My mother, like all mothers, had her favorite sayings, but hers weren't the typical ones at all. She would say, "Decisions, decisions!" when you were trying to make up your mind. She would say, "First mistake I ever made" whenever she made one. She would say, "I'm in the garbage!" when you came home and called out, "Mom, where are you?" I asked a couple of my siblings for help to get a saying I could make a quilt from.
Brother Roger came up with "Learn something new every day" which he remembers both my mother and her mother saying. Mom would say "You learn something new every day" whenever something she hadn't heard of before came in front of her, but I chose to use it as my brother quoted it - more as a piece of motherly advice. In this age of lists of recommendations for how to age better, learning new skills - both physical and mental - is always at the top.
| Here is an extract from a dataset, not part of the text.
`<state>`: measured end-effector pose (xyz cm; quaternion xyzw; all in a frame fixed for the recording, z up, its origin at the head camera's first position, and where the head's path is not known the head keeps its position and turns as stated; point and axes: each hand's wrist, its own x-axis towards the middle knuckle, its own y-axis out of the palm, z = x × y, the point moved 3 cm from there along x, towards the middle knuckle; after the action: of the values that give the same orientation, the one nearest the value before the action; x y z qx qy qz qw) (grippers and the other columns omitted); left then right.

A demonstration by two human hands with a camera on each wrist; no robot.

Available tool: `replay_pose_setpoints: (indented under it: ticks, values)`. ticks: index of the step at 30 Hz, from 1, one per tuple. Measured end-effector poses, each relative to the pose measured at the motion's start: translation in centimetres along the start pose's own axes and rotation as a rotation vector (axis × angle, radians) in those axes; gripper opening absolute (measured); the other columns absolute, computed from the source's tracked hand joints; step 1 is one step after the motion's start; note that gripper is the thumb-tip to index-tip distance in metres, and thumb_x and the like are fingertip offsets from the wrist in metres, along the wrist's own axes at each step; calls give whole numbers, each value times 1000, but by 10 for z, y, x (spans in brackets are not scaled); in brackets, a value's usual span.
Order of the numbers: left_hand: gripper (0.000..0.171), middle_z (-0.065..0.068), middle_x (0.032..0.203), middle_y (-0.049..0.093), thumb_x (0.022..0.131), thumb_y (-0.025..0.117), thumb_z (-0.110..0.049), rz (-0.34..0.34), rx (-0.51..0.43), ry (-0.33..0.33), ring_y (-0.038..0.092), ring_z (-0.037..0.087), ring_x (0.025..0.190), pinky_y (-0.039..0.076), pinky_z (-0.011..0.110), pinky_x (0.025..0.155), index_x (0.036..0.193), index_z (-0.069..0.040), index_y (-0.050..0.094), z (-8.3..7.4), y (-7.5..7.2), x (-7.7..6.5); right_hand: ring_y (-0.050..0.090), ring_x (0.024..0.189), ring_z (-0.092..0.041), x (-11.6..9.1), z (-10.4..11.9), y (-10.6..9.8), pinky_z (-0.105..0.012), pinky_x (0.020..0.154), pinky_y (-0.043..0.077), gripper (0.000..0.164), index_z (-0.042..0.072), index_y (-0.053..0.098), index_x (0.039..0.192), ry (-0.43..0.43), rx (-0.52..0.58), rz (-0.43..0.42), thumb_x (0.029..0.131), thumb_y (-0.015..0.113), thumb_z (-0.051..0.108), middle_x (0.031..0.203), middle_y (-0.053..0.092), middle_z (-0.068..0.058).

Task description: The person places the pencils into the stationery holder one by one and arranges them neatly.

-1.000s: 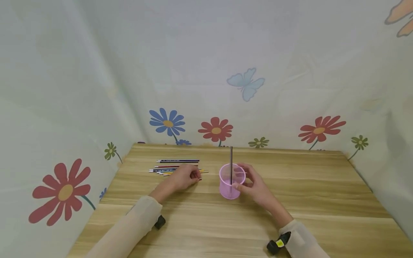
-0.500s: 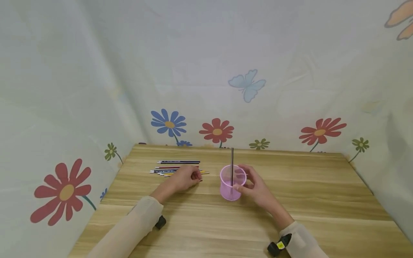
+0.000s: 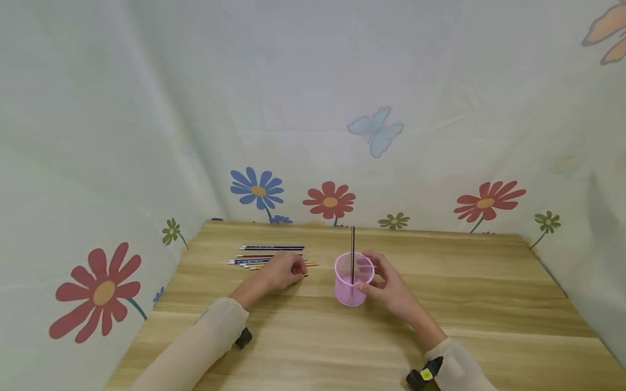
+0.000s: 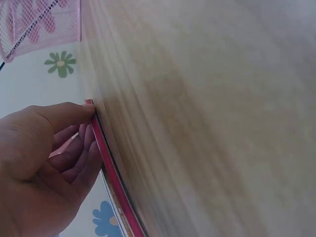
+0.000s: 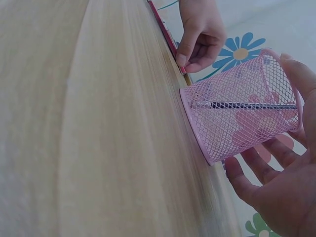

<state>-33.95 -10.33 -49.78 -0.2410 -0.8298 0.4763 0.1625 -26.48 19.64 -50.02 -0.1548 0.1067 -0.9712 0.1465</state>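
Observation:
My left hand [image 3: 282,270] is by the pencils on the wooden table. Its thumb and fingers pinch one end of a red pencil [image 4: 109,165], which lies along the tabletop; in the head view the hand hides most of it. To the right stands a pink mesh pencil cup [image 3: 342,292], upright on the table. A dark striped pencil [image 3: 352,244] stands inside and rises above the rim. My right hand [image 3: 388,279] holds the cup from its right side, thumb at the near rim and fingers round the far side.
Several loose pencils [image 3: 251,262] lie in a bunch left of and behind the left hand, partly covered by it. Two dark pencils [image 3: 271,247] lie together just beyond them. A flower-printed sheet [image 3: 420,163] encloses the table [image 3: 313,347] at the back and sides.
The whole head view has shifted slightly. Both hands keep their places on the pencil and the cup, with no other visible movement.

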Motion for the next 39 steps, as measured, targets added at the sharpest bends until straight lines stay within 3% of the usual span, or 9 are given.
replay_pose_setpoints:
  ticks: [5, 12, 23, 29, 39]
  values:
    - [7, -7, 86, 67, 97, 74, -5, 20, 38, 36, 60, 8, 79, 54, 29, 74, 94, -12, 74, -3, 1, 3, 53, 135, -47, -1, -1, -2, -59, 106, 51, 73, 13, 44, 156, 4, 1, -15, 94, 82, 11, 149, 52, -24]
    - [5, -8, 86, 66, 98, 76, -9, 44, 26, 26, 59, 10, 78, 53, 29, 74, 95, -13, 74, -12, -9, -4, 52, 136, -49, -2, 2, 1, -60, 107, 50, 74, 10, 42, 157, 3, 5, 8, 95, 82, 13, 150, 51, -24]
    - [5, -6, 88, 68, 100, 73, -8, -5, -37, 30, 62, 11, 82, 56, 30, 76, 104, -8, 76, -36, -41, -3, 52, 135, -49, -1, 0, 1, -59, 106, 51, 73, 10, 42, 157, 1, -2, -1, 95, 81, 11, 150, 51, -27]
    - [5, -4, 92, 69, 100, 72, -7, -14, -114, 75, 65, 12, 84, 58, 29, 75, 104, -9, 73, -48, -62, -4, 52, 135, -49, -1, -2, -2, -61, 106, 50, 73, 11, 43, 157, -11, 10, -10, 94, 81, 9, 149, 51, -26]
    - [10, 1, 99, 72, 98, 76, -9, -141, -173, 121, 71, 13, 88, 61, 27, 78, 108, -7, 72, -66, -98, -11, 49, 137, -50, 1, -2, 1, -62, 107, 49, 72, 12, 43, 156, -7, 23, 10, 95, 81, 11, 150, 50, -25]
Norris and I are constantly looking for ways to expand our brains and physical skills. So I set out to make a quilt using techniques I have never tried before, and came up with painting with water color dyes on silk. I had recently purchased both the Derwent Inktense pencils and some mix-with-water fabric dyes.
I knew enough not to try to make my first piece be the final one. I thought the blue part of the quilt would be the Blue Ridge mountains and started experimenting on a 6 inch square piece of silk ironed to freezer paper. This is a cropped view of that effort - the other edges have color experiments on them.
I started with that purple which got away from me right away, and I didn't like the pencil lines in the sky, but the blue and black mountains and the foliage part are not too bad.
My next effort was 6 x 12 inches and I already had much better control of the flow of color for the mountains.
But then I was unhappy with the limit of the colors I could get with my 6 Inktense pencils and borrowed Derwent Watercolour pencils and Graphitint pencils from my friend Ellen. I experimented a bit more and I thought I was ready to try my hand at the real deal. Here's a crop of the upper half of that effort.
I was really happy with my sky technique by this time. I was working slowly, only on dry areas, so I also did some on the lower part of the scene, with the foliage. I know that watercolors bleed, but this time, I created such a sharp line of green where I didn't want it and it couldn't be fixed. I also only at this stage realized that the new pencil colors reacted and spread differently than the ink ones I started with.
I considered cutting this piece apart and appliqueing other fabric on top of my water color mountains for the foliage, but by this time I concluded this scene was too complicated for a beginning fabric painter like me, and went to Plan B.
I quilted my bluebird on a floral backing that also included blue and purple and a hint of the pink-red.
Now I'm curious to see what the other quilters' mothers always said and how they interpreted those words into a quilt.